_Required action_.
Look below for the line containing "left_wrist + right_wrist" and the line containing "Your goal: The"; repeat exactly those two lines and all lines between them, and nothing else.

_Dataset excerpt_.

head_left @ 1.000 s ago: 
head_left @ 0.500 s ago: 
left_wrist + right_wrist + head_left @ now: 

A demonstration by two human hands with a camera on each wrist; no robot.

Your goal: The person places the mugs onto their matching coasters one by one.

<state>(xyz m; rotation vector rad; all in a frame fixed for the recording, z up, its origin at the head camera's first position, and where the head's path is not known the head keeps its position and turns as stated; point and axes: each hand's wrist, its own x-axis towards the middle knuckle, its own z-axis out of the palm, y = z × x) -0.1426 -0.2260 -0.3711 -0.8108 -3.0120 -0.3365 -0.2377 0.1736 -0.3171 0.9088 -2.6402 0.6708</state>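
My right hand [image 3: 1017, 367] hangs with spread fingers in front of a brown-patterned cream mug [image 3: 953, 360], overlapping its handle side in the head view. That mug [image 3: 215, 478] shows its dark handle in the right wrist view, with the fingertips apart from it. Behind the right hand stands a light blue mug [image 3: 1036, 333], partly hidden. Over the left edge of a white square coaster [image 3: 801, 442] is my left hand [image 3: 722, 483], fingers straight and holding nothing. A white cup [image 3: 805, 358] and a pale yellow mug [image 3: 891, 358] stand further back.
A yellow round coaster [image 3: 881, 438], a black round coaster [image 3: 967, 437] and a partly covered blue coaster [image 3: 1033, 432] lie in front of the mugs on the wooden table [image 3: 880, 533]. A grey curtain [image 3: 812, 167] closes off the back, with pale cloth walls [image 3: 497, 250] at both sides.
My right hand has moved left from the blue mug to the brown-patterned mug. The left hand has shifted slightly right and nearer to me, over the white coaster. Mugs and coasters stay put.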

_Result for this exercise_.
left_wrist + right_wrist + head_left @ now: 

A demonstration by two human hands with a camera on each wrist; no robot.

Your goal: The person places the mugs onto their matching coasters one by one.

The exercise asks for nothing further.